**What you will do**
Only the text belongs in the answer: every line of the records below, transcribed exactly.

**Task material**
········

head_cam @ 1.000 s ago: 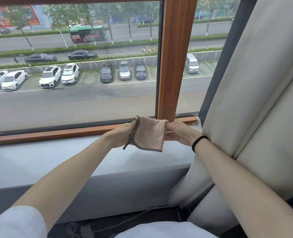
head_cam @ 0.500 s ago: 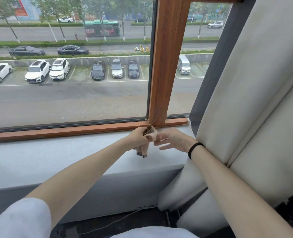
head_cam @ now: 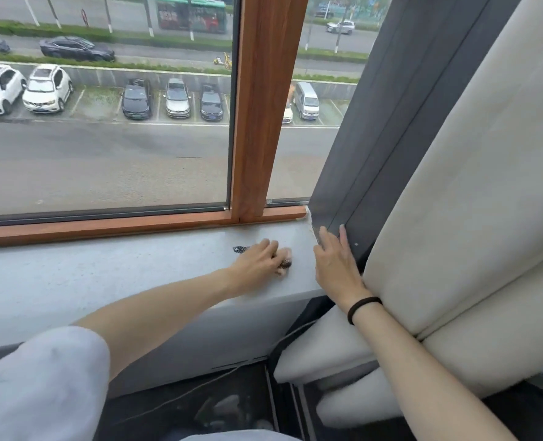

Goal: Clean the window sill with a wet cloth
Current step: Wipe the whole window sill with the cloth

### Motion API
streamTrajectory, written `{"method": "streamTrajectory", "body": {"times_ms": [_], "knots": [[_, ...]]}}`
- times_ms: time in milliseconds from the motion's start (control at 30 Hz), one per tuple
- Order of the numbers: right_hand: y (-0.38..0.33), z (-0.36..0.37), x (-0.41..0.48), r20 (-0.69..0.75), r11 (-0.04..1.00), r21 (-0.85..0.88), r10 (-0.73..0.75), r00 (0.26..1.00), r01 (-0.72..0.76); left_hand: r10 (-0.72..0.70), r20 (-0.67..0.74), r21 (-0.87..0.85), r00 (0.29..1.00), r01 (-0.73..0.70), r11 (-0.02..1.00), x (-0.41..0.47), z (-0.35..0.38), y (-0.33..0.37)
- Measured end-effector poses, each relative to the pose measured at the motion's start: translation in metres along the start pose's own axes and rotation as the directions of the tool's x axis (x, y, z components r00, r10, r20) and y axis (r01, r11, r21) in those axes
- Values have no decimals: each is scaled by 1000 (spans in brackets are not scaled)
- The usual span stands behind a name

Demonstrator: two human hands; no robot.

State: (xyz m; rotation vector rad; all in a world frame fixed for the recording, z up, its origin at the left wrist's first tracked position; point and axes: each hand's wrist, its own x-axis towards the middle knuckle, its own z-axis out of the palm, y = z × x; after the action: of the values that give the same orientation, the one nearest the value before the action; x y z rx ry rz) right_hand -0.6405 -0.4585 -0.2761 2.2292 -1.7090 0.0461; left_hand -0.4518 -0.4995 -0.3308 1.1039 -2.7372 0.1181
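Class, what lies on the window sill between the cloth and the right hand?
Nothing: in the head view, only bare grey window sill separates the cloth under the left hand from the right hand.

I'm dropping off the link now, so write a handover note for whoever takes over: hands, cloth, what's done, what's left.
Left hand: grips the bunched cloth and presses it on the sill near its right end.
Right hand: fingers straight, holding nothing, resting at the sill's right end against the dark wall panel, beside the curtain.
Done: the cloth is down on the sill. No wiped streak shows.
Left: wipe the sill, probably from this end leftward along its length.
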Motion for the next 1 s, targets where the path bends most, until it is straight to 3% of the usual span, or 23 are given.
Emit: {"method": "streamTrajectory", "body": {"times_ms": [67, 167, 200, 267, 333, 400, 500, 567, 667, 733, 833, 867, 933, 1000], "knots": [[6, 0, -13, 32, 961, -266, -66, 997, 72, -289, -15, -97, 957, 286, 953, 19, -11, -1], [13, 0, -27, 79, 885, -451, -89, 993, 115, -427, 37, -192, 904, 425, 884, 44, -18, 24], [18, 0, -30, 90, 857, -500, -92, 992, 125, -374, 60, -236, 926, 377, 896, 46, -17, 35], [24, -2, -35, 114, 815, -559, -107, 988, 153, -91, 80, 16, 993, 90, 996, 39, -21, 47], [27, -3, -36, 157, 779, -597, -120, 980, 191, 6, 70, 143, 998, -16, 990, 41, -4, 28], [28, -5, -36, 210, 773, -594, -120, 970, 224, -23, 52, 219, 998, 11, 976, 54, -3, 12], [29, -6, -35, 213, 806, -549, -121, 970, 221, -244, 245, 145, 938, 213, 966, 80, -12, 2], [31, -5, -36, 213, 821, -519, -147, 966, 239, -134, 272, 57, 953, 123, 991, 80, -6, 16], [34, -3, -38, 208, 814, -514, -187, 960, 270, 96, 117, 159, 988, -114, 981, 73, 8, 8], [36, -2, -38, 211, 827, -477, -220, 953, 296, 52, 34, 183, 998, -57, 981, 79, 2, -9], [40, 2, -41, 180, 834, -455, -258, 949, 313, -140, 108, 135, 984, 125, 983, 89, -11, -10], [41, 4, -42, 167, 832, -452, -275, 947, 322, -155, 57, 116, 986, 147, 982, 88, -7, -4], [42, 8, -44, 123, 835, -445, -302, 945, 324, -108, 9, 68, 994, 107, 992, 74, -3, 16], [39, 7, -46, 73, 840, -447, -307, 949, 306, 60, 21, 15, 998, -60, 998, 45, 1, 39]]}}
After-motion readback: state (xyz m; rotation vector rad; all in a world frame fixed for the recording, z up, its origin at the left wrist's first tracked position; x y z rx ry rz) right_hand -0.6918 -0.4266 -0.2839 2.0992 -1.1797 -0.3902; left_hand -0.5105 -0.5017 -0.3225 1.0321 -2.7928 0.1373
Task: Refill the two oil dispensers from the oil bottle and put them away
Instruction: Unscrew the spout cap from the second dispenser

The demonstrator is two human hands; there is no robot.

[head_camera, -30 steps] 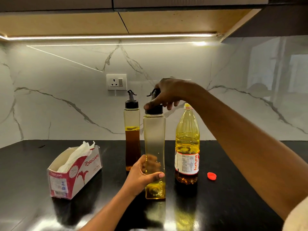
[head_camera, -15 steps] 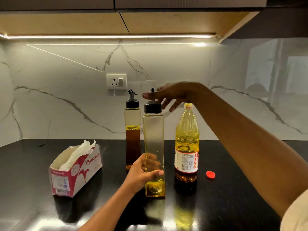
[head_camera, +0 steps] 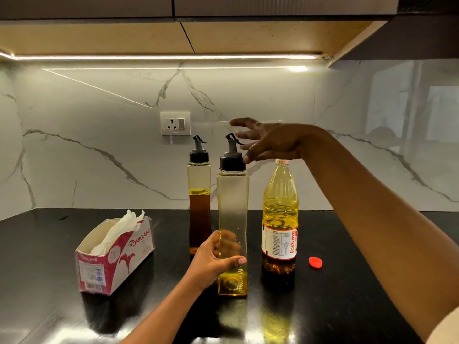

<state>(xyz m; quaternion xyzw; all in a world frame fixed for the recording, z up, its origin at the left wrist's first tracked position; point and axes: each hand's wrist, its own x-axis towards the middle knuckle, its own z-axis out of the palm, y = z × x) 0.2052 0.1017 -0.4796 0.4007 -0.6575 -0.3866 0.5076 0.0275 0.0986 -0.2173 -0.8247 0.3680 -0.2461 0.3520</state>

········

**Task answer**
head_cam @ 1.000 s ago: 
head_cam @ 0.500 s ago: 
head_cam @ now: 

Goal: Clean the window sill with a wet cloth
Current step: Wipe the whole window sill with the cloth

### Motion API
streamTrajectory, written `{"method": "streamTrajectory", "body": {"times_ms": [_], "knots": [[_, ...]]}}`
- times_ms: time in milliseconds from the motion's start (control at 30 Hz), one per tuple
- Order of the numbers: right_hand: y (-0.38..0.33), z (-0.36..0.37), x (-0.41..0.48), r20 (-0.69..0.75), r11 (-0.04..1.00), r21 (-0.85..0.88), r10 (-0.73..0.75), r00 (0.26..1.00), r01 (-0.72..0.76); left_hand: r10 (-0.72..0.70), r20 (-0.67..0.74), r21 (-0.87..0.85), r00 (0.29..1.00), r01 (-0.73..0.70), r11 (-0.02..1.00), x (-0.41..0.47), z (-0.35..0.38), y (-0.33..0.37)
- Measured end-effector poses, each relative to the pose measured at the motion's start: translation in metres along the start pose's own axes and rotation as the directions of the tool's x axis (x, y, z components r00, r10, r20) and y axis (r01, r11, r21) in those axes
- Values have no decimals: each is scaled by 1000 (spans in brackets are not scaled)
- The usual span stands behind a name

Demonstrator: two human hands; no robot.

State: (xyz m; rotation vector rad; all in a world frame fixed for the recording, z up, its origin at the left wrist's first tracked position; point and axes: each hand's wrist, its own x-axis towards the middle knuckle, its own z-axis out of the palm, y = z × x; after the action: of the values that give the same orientation, the one nearest the value before the action; x y z rx ry rz) right_hand -0.6405 -0.4585 -0.2761 2.2292 -1.7090 0.0461; left_hand -0.4518 -0.4995 -0.3308 1.1039 -2.7372 0.1181
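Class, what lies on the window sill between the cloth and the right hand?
Nothing: in the head view, only bare grey window sill separates the cloth under the left hand from the right hand.

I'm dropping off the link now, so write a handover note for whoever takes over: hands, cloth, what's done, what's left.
Left hand: grips the bunched cloth and presses it on the sill near its right end.
Right hand: fingers straight, holding nothing, resting at the sill's right end against the dark wall panel, beside the curtain.
Done: the cloth is down on the sill. No wiped streak shows.
Left: wipe the sill, probably from this end leftward along its length.
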Motion for the next 1 s, targets where the path bends most, until it is straight to 3% of the usual span, or 23 are given.
Emit: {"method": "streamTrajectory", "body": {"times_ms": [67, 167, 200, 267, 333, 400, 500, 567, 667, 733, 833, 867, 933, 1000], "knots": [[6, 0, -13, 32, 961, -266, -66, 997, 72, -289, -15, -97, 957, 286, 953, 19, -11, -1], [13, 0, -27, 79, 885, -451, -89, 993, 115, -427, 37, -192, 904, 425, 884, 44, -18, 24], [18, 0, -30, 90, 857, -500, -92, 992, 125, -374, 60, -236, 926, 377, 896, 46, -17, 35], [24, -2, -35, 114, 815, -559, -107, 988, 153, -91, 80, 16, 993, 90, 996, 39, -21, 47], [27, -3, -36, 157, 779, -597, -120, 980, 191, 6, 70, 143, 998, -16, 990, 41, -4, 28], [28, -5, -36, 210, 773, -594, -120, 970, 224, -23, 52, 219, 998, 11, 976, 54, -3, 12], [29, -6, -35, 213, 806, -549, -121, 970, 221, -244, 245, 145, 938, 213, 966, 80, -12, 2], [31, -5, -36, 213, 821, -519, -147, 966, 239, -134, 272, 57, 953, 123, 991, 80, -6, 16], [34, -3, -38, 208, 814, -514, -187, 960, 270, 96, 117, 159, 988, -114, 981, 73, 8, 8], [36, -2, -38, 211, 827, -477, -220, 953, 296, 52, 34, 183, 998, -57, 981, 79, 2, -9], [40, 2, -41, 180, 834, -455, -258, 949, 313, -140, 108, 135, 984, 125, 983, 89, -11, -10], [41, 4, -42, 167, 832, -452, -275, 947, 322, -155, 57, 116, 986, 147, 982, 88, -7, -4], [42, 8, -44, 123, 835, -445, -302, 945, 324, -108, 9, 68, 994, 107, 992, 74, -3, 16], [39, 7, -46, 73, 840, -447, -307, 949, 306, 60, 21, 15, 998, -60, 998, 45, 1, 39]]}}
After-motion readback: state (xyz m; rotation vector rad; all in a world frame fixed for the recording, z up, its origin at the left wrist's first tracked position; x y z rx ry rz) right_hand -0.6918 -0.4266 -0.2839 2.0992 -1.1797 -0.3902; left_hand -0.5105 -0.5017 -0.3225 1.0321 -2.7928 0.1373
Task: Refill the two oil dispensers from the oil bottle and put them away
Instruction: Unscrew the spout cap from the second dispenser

The demonstrator is two human hands; there is no robot.

[head_camera, -30 steps] 
[head_camera, -15 steps] 
[head_camera, +0 steps] 

<state>(xyz m; quaternion xyzw; all in a world frame fixed for the recording, z up, its origin at the left wrist's first tracked position; point and axes: each hand's wrist, its own x-axis towards the middle knuckle, its own z-axis out of the palm, y = z × x) 0.2052 0.1017 -0.4796 0.4007 -0.6575 -0.3866 0.5076 0.0275 0.0986 -0.2173 -0.8247 0.3680 -0.2461 0.3520</state>

The exercise has no further content.